Не доходя до станции совсем чуть-чуть, в сторонке собралась группа людей в незнакомых синих шинелях и кокетливых, нелепо миниатюрных фуражках с чудными кокардами. Гриша замедлил свой торопливый шаг, почти что бег. Несколько человек взяли наизготовку огромные трубы, коротышка с укутанным в шарф лицом исподтишка опробовал здоровенный барабан. Отрывистое глухое буханье быстро растворилось в настороженной тишине.
Высокий тип, под шинелью которого угадывался знакомый уже округлый живот, шагнул, извлек из-за спины бумажный рулон, развернул его и остался стоять, как вкопанный. Громадные синие буквы, уродливо завиваясь, гласили: "Армия Спасения".

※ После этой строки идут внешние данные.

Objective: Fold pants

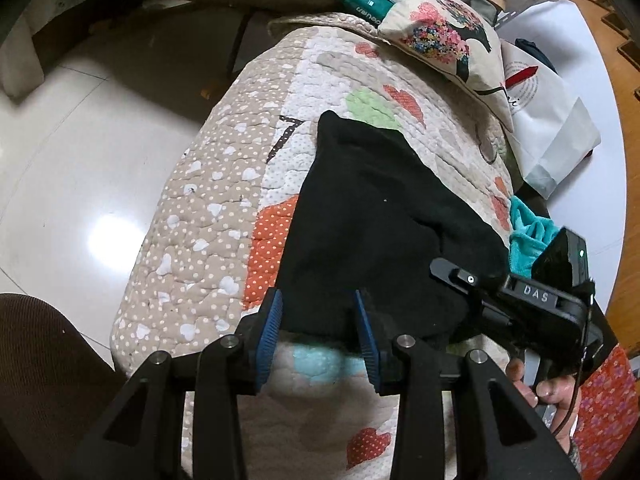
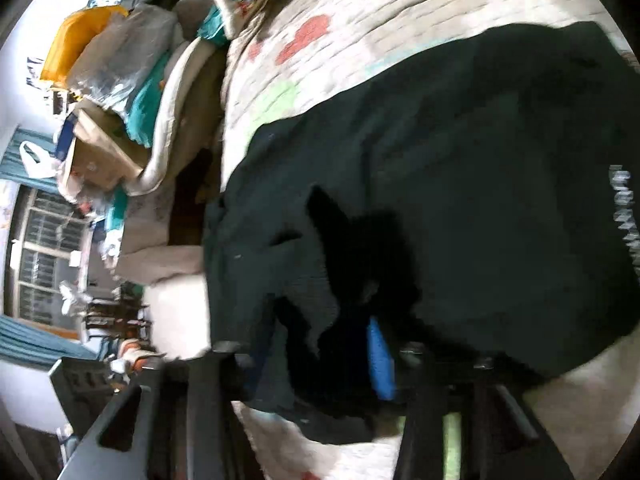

Когда Гриша приблизился к оркестру, грянула музыка. Чужой, нездешний гимн разнесся по притихшим окрестностям. Музыканты фальшивили с важным и сосредоточенным видом. Девица с уложенными косами выступила вперед и вручила Грише листовку. Гриша машинально взял бумагу и прочел те же два слова: "Армия Спасения".
Те, кто не имел инструментов, затянули песню. Гриша прислушался, но так и не сумел разобрать, кто, кого и от чего намеревается спасать. Гимн, однако, звучал весьма самоуверенно, с глуповатой наглостью. Гриша Ф. увидел себя со стороны: жалкая, продрогшая фигурка, застигнутая чарами музицирующих недоумков, вообразивших себе невесть что. Неуютно, одиноко жить в городе, от которого осталось одно только имя. Право, не стоило просыпаться ради такого открытия.